It’s that time of the year again when people around the world collectively pledge to eat healthier, exercise more, or take some other action to improve themselves or their lives. However, this year with misinformation and mistrust on the rise, committing to become a stronger critical thinker – one who can decipher fact from fiction and truth from opinion – could be the most helpful New Year resolution you could make.
And unlike fad diets that probably won’t work as advertised, anyone can become a better critical thinker. It simply requires a commitment to implementing the necessary steps to get there.
Why focus on critical thinking in the new year? There’s a lot of evidence that improving these skills can have long-term benefits. Research has also shown that being a sharp critical thinker is “better” than being “intelligent.” Heather Butler, a psychology professor at California State University, found through her research that people with better critical thinking skills had fewer negative life events than those who were merely “intelligent.” Butler reported that people with better critical thinking skills make fewer “negative life choices,” such as amassing credit card debt, engaging in an extra-marital affair, or driving under the influence of drugs or alcohol.

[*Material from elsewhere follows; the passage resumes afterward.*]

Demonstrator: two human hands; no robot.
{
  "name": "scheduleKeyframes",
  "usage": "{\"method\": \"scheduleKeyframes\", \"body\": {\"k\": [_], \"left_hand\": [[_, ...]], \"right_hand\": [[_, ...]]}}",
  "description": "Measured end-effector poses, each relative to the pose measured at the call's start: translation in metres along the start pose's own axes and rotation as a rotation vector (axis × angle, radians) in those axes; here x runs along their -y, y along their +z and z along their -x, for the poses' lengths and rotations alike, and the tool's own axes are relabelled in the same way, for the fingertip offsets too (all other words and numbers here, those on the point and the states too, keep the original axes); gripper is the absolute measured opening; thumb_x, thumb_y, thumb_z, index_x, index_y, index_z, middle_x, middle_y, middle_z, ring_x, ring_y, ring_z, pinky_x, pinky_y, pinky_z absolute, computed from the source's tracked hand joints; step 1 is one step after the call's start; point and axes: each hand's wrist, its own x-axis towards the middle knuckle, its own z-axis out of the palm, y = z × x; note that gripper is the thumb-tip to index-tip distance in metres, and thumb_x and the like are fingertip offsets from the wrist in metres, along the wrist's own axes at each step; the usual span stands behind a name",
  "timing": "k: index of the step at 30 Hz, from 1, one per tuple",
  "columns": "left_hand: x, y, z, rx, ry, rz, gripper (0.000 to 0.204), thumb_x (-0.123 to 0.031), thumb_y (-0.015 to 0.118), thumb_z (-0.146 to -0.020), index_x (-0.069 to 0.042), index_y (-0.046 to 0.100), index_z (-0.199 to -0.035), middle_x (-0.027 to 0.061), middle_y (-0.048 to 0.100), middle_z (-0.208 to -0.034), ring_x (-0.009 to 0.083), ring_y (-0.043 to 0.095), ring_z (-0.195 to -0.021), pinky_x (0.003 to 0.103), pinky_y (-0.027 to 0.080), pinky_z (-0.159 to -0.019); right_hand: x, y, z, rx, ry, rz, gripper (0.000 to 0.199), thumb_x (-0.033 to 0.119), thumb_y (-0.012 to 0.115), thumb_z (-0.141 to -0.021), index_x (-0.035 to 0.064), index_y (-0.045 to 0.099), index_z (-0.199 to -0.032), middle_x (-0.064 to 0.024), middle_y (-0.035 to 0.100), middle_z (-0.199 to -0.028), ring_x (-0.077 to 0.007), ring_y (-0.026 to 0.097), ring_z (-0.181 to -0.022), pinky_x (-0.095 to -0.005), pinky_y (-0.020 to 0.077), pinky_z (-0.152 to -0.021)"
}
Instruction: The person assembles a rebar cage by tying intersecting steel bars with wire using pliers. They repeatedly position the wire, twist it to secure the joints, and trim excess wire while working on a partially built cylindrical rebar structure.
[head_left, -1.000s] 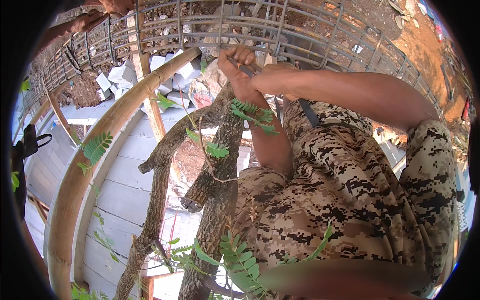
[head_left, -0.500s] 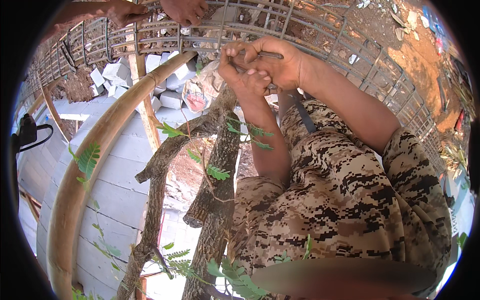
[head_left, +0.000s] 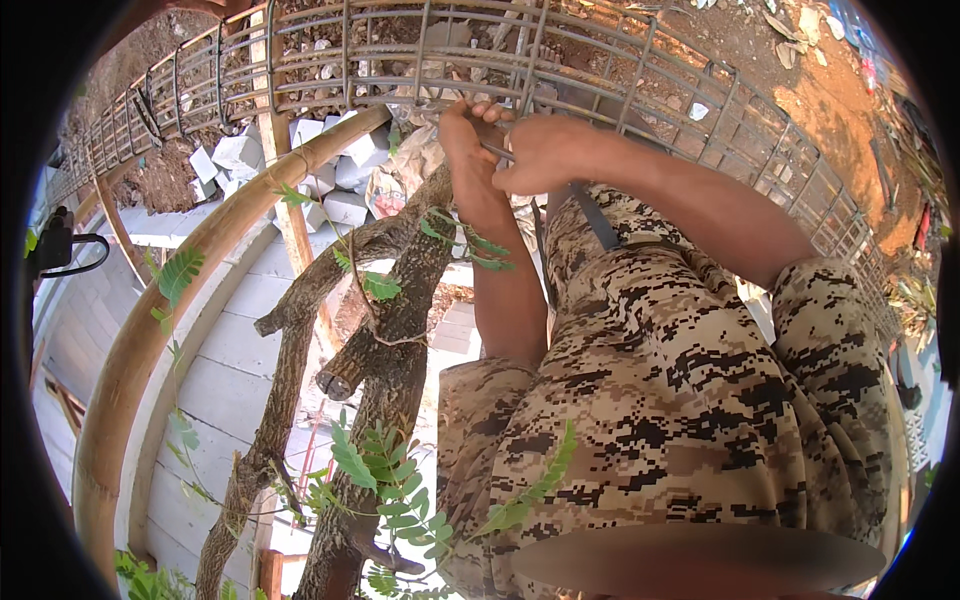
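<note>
head view, both hands (head_left: pixel 505 150) gripping a thin rod (head_left: pixel 497 152) at rebar cage (head_left: pixel 640 90), white blocks (head_left: pixel 240 155) left

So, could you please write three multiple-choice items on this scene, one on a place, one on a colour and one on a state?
1. Where are both hands working?
A. at the steel bar cage
B. on the bamboo pole
C. on the white blocks

2. What colour are the blocks lying on the ground below?
A. red
B. white
C. black

3. How does the right hand stand?
A. open and flat
B. hanging free
C. closed around a thin tool

Answers:
1 A: the left hand and right hand meet at the steel bar cage, away from the bamboo pole.
2 B: the blocks are white.
3 C: its fingers curl around a thin tool.
</note>
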Motion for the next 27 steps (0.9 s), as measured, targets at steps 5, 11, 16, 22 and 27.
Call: {"method": "scheduleKeyframes", "body": {"k": [5, 11, 16, 22, 27], "left_hand": [[0.013, -0.013, 0.02, 0.016, -0.056, -0.078, 0.026, -0.02, 0.042, -0.099, -0.009, 0.039, -0.077, 0.0014, 0.044, -0.063, 0.0161, 0.042, -0.057, 0.034, 0.042, -0.061], [0.02, -0.03, 0.027, 0.176, 0.033, 0.178, 0.039, -0.043, 0.054, -0.097, -0.005, 0.047, -0.09, 0.0041, 0.047, -0.068, 0.0178, 0.048, -0.064, 0.035, 0.044, -0.065], [0.05, -0.017, 0.058, 0.398, 0.356, 0.843, 0.044, -0.029, 0.065, -0.089, 0.003, 0.052, -0.116, 0.0095, 0.051, -0.08, 0.0212, 0.05, -0.077, 0.03, 0.044, -0.07], [0.005, -0.024, 0.022, 0.439, 0.005, 0.592, 0.019, -0.013, 0.058, -0.084, -0.01, 0.042, -0.073, 0.0003, 0.039, -0.064, 0.0115, 0.035, -0.053, 0.028, 0.033, -0.047], [-0.006, -0.04, -0.004, 0.323, -0.178, 0.13, 0.026, -0.013, 0.053, -0.08, -0.012, 0.034, -0.063, -0.0014, 0.033, -0.059, 0.0104, 0.027, -0.048, 0.028, 0.026, -0.044]], "right_hand": [[0.028, 0.087, 0.02, -0.442, 0.188, 0.002, 0.057, 0.025, 0.056, -0.087, -0.0152, 0.045, -0.126, -0.032, 0.055, -0.12, -0.043, 0.059, -0.11, -0.0508, 0.0535, -0.085], [0.01, 0.062, 0.0, -0.145, 0.086, -0.389, 0.054, 0.019, 0.064, -0.086, -0.0111, 0.045, -0.126, -0.0212, 0.059, -0.103, -0.0289, 0.063, -0.087, -0.0422, 0.0522, -0.064], [0.012, 0.069, -0.024, 0.395, 0.01, -1.73, 0.023, 0.014, 0.061, -0.093, 0.0061, 0.051, -0.113, -0.0054, 0.054, -0.08, -0.0147, 0.053, -0.068, -0.0321, 0.0443, -0.057], [0.0, 0.066, -0.024, 0.381, -0.091, -1.849, 0.044, 0.042, 0.066, -0.093, 0.0032, 0.058, -0.112, -0.0047, 0.061, -0.089, -0.0127, 0.062, -0.079, -0.0298, 0.0523, -0.061], [0.005, 0.042, 0.011, -0.03, 0.138, -0.885, 0.089, 0.073, 0.057, -0.083, -0.0136, 0.061, -0.103, -0.0241, 0.067, -0.097, -0.0322, 0.068, -0.094, -0.0401, 0.0594, -0.071]]}}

So, what are some simple ways to improve your critical thinking skills? And how can you approach this resolution so that you’ll actually stick with it?
The first thing good critical thinkers do is Question Assumptions. Humans make an untold number of assumptions daily, which is a normal part of our decision making process. However, it’s important to understand that an assumption is an unexamined belief that is often rooted in past experiences or stereotypes. They are not rooted in facts. For example, thinking a student who wears glasses is a nerd or that an assignment will take the same time or effort that a previous one did might seem to be reasonable and harmless assumptions. But if you put off that important assignment until late on Friday because you assumed it would be easy, you might find yourself working through the weekend to get it done. While assumptions are not always bad, to become a better critical thinker, it is essential to get into the habit of questioning them whenever you can.
How do you do that? By Reasoning Through Logic, an important link in the critical thinking chain. When questioning an assumption, reason through it using logic. Similar to the third and fourth steps in Reboot’s SHARP Thinking framework, individuals must identify sound and relevant evidence to support or denounce an assumption, and engage in thoughtful, logical reflection to come to a solid conclusion. So the next time you automatically assume one choice is better than another or one idea better than another, reexamine each option closer, and identify the real reasons you thought one was better than the other. The reason may be rooted in cultural or past experiences, and not at all in evidence.
Gandhi famously wrote that no culture can live if it attempts to be exclusive. Entrepreneur and founder of Forbes Magazine, Malcolm Forbes, described diversity as the art of thinking independently together. This is another key skill that good critical thinkers employ: they Seek Out Diverse Thought. No one can become a strong critical thinker unless they engage with opposing views and ideas because true critical thinkers are humble enough to know that they don’t have all the answers. While the growing polarization in politics and social issues has made many wary of diverse discourse, it is an essential component for becoming a strong critical thinker. It is important, however, to distinguish between an opposing viewpoint and hate or bigotry. To start, seek out ideas and viewpoints from those who are culturally, racially, and economically different from yourself.
Finally, take a Digital Detox. Step away from the keyboard and the screen scrolling. The negative impact of digital platforms and social media has become a focal point in the last few years. A recent study from the Pew Research Center found that two-thirds of Americans (64 percent) believe that social media negatively impacts the country. Much of this negativity is rooted in the increasing misinformation, harassment, and hate on the platforms. In a study of 1,000 Americans, Reboot found that 50 percent of respondents believed that their feelings of anxiety, depression, loneliness, and more were somewhat intensified by social media. Twenty percent of respondents indicated that those feelings were “very” or “extremely” intensified by social media. It can be difficult to become a well-rounded critical thinker when you’re stuck in an algorithm bubble that consistently feeds misinformation or only one viewpoint. Logging off, even for a day or two, can significantly improve your stress levels, your sleep, and your overall productivity.
New Year resolutions are rooted in the idea that a fresh year is great opportunity to become a better version of yourself. Becoming a better critical thinker is an essential element to becoming the best you possible. After all, critical thinking is the skill that makes us human. It is the one capacity that truly distinguishes us as species. And the benefits of being a critical thinker – which includes making better decisions, being more productive, and having healthier relationships – are priceless.